“Hands up those of you who’ve visited the Gardens at Stowe?” the teacher asks his class of thirty and 15 hands shoot up.
“But, how many of this class have toured the State Rooms of Stowe House, I wonder?” Just one hand is raised.
That’s the problem facing Stowe House Preservation Trust, its vibrant Visitor Services Manager, Ruth Peters, and her flock of 60 enthusiastic volunteers: ensuring that everyone knows that the refulgent glories inside England’s greatest country house are as accessible and user-friendly as its gardens which are widely recognized as one of the wonders of the world.

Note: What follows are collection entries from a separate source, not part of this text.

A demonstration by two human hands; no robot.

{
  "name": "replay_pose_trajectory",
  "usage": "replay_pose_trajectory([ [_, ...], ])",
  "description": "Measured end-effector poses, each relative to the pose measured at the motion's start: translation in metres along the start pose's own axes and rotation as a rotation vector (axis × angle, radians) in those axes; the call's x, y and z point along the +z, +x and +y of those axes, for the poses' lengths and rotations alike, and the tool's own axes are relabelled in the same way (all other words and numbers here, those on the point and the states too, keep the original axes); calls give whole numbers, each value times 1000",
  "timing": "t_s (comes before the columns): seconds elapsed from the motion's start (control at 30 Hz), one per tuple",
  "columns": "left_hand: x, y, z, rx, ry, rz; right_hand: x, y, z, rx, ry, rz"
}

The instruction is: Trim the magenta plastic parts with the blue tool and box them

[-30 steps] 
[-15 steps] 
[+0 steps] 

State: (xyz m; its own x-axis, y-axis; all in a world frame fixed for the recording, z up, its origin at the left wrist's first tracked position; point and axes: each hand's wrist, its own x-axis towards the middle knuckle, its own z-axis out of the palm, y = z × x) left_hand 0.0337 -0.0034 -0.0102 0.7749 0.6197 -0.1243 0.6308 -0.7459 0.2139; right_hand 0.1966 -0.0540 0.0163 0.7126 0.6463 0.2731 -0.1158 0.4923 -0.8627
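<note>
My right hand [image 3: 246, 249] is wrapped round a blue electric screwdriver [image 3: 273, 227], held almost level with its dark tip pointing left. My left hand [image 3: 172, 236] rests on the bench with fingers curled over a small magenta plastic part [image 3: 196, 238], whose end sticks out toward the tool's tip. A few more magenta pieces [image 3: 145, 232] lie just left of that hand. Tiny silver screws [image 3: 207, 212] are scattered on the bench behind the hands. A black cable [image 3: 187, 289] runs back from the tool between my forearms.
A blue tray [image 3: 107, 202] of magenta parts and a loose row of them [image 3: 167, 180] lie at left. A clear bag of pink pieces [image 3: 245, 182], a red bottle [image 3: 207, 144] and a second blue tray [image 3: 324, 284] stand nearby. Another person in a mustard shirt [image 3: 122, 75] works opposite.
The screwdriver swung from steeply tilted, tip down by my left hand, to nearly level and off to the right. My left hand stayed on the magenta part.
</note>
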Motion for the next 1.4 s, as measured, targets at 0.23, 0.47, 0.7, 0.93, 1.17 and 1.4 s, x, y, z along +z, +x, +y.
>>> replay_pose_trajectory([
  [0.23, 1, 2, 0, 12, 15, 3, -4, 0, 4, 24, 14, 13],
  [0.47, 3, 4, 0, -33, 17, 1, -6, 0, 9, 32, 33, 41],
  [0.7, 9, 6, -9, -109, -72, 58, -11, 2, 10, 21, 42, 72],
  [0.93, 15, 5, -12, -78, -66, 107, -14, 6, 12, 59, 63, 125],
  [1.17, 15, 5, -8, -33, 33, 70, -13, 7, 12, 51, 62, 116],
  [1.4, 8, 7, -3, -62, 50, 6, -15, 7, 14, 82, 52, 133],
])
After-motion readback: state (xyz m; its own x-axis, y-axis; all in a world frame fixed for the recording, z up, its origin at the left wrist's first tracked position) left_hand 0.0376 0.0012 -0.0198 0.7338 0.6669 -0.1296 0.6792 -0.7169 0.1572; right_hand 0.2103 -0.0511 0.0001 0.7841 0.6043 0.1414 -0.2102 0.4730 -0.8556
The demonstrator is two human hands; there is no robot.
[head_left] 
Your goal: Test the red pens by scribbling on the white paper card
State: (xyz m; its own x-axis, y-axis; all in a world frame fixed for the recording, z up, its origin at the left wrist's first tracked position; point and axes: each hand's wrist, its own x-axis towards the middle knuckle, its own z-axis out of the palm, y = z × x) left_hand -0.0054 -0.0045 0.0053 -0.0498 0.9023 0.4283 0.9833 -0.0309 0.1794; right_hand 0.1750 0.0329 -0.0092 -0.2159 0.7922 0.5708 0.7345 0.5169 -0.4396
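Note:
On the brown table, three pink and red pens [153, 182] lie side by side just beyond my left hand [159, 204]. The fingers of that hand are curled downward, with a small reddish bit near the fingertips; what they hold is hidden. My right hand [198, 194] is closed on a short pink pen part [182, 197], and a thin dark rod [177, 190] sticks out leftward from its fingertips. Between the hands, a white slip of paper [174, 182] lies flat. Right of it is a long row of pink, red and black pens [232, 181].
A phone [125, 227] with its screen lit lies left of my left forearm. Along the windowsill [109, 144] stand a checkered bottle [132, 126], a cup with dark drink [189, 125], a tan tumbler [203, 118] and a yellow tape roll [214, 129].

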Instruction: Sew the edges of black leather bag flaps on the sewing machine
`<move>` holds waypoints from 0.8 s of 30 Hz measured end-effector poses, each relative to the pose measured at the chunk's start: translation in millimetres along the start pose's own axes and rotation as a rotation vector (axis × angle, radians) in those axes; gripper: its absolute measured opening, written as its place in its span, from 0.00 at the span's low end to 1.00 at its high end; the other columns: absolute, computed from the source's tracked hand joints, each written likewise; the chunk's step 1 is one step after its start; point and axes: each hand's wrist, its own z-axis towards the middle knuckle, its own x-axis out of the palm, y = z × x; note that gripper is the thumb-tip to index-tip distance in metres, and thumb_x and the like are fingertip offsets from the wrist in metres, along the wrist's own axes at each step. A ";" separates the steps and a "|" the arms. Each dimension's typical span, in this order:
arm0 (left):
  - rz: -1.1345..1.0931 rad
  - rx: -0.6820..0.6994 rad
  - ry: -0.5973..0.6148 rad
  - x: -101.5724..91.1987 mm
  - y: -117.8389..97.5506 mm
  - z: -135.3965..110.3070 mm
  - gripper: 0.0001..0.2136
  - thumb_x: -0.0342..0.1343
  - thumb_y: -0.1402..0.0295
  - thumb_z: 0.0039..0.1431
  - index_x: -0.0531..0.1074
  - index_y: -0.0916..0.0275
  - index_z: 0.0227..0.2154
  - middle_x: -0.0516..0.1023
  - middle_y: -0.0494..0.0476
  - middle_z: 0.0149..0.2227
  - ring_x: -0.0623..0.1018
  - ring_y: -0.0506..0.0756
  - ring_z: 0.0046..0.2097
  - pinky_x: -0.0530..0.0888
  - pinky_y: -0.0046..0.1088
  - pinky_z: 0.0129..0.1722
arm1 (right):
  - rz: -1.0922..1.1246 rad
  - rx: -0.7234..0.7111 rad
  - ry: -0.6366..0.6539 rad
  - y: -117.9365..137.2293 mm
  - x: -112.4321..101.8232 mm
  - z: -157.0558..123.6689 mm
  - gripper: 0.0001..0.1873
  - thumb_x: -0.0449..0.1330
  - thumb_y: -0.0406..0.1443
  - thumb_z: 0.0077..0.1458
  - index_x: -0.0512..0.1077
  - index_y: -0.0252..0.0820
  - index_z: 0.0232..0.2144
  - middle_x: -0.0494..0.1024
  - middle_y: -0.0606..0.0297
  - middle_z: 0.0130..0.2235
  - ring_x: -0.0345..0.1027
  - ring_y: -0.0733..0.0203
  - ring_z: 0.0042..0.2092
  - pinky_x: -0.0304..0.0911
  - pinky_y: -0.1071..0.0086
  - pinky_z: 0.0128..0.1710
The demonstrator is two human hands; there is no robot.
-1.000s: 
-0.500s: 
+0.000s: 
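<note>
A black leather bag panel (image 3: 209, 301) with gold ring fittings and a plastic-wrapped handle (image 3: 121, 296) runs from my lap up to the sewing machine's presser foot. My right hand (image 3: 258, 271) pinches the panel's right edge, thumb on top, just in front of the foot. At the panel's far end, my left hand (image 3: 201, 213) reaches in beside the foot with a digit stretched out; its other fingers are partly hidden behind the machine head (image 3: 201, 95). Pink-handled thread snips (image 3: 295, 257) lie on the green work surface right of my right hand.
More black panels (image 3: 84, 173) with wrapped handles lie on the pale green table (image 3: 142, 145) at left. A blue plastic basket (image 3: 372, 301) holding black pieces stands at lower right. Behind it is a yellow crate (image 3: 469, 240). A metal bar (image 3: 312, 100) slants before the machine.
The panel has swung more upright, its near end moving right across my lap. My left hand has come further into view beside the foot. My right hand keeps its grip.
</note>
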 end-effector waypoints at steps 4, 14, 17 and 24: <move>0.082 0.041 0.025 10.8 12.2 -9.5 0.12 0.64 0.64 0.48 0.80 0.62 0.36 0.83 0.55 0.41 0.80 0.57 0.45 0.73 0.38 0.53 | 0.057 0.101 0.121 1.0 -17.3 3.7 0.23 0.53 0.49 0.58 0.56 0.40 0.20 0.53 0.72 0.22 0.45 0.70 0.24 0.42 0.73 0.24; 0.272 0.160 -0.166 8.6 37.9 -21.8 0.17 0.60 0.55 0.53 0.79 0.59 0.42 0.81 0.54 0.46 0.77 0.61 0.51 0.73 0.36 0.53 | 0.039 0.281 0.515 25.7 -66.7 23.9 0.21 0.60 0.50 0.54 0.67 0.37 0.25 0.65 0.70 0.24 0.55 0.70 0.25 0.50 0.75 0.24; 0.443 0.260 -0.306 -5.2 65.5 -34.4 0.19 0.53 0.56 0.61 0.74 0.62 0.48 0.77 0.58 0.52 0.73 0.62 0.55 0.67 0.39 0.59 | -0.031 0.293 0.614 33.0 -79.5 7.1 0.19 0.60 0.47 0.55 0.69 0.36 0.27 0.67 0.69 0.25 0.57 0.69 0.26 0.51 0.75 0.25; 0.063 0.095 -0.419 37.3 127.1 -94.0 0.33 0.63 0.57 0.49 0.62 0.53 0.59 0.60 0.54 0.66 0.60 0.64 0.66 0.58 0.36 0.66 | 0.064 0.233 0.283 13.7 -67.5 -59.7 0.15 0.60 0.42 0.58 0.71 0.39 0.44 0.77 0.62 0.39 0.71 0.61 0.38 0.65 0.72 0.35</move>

At the height of its fame, thousands of people from across North Bucks laboured in and around Stowe House. The success of a country house was inversely proportional to the visibility of its domestic staff who beavered away like H.G Wells’ morlocks in a twilight world beyond and below the green baize door. Generations of North Bucks folk were born to fawn. One visitor to Stowe noted in 1765, “I never saw so large a house so well conducted: servants that have no embarras, no noise, but all attention and respect.” Now, new workmen toil in their place to turn for instance the supporting space under the central Marble Saloon into a 21st century Visitor Centre. In years to come, its interactive features will be key to visitors’ understanding of the history of the Stowe estate. Yet, no quantity of electronic wizardry and mind-blowing gizmos will obviate the need for human warmth, a good welcome and support behind the scenes.
Stowe House Preservation Plan was created in 1997 to restore and develop the main mansion of Stowe. This massive undertaking was structured in six phases. Phases one, two and three, which involved vital external work, were completed by the middle of 2011. Since then, attention has moved inside and has involved restoration of the jewel in the mansion’s crown: those grandiloquent State Rooms at the heart of the piano nobile. When Ruth Peters showed me around, I noted that work upon the Marble Saloon and State Library had been completed whilst the Music Room had been readied for the arrival of the cleaned copy of The Dance of the Hours which will, once again, become the magnificent centrepiece to its ceiling. Ruth told me of the growing excitement amongst her volunteers, as those who had seen the restored image had spoken of its freshness and newly revealed, significant detailing. Beyond the Great Library I could see conservators readying the Blue Drawing Room which they were returning to the 3rd Duke of Buckingham’s genteel Victorian scheme using real blue silk damask set off by plenty of gilding. This week large scaffolding has gone up in the North Hall as work starts in situ to restore its 1732 William Kent ceiling.
Next Friday, November 21, Stowe House Preservation Trust is holding a volunteering open day, a chance to hear and to see what Stowe can do for you and vice-versa.
I’m certain that if you report to the North Front Entrance to Stowe House, between 2pm and 6pm, there will be an experienced volunteer to show you ‘the works’.